"Kyle Legate" <
[email protected]> wrote in message
news:
[email protected]...
> > "TritonRider" <[email protected]> wrote in message
> > news:[email protected]...
> >>
> >> The bike that Armstrong has dropped had been specially designed by
> >> bike sponsor Trek and featured a narrower bottom bracket shell in an
> >> effort to reduce the overall frontal area of rider and bike. "
> >
> Doesn't this violate the spirit of the UCI rules, which try to ensure that
> every athlete competes using more or less the same equipment? By designing
a
> one-of-a-kind bike with a narrower BB shell, Trek is creating equipment
that
> gives Lance an unfair technological advantage.

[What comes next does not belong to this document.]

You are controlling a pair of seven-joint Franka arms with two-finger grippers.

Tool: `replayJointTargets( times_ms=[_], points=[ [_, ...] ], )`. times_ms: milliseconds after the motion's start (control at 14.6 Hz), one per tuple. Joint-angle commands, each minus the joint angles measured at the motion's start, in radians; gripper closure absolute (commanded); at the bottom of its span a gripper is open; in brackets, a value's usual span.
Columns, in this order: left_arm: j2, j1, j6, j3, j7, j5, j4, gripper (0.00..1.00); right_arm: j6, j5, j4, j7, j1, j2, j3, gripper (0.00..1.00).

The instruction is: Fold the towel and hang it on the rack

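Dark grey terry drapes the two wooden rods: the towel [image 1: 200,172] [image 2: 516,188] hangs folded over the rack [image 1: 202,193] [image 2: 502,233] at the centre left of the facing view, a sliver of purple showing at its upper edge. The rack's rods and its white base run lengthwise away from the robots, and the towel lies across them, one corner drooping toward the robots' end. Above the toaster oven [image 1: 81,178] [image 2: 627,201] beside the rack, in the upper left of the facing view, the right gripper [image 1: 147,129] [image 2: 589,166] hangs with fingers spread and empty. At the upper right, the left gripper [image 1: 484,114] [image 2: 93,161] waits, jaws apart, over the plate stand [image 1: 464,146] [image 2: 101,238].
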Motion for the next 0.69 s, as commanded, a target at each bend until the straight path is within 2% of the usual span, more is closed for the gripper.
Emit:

As I said earlier, I don't know if Obree invented or merely popularized
narrow BBs more than 10 years ago, but the concept has been laid out on the
table for all to use. If Obree can fabricate a bike out of junkyard parts,
then why can't a large corporation create essentially the same thing?
The intellectual value of (in this instance) the piece is common now.
If the issue is production v. prototype then that is a hugely grey area,
whether from a manufacturing POV or a 'spirit of the rules' POV.
How these rules are interpreted can be quite delicate. Another alternative
would be to use the Japanese Keirin Association approach where there is no
questioning the spirit of the rules whatsoever.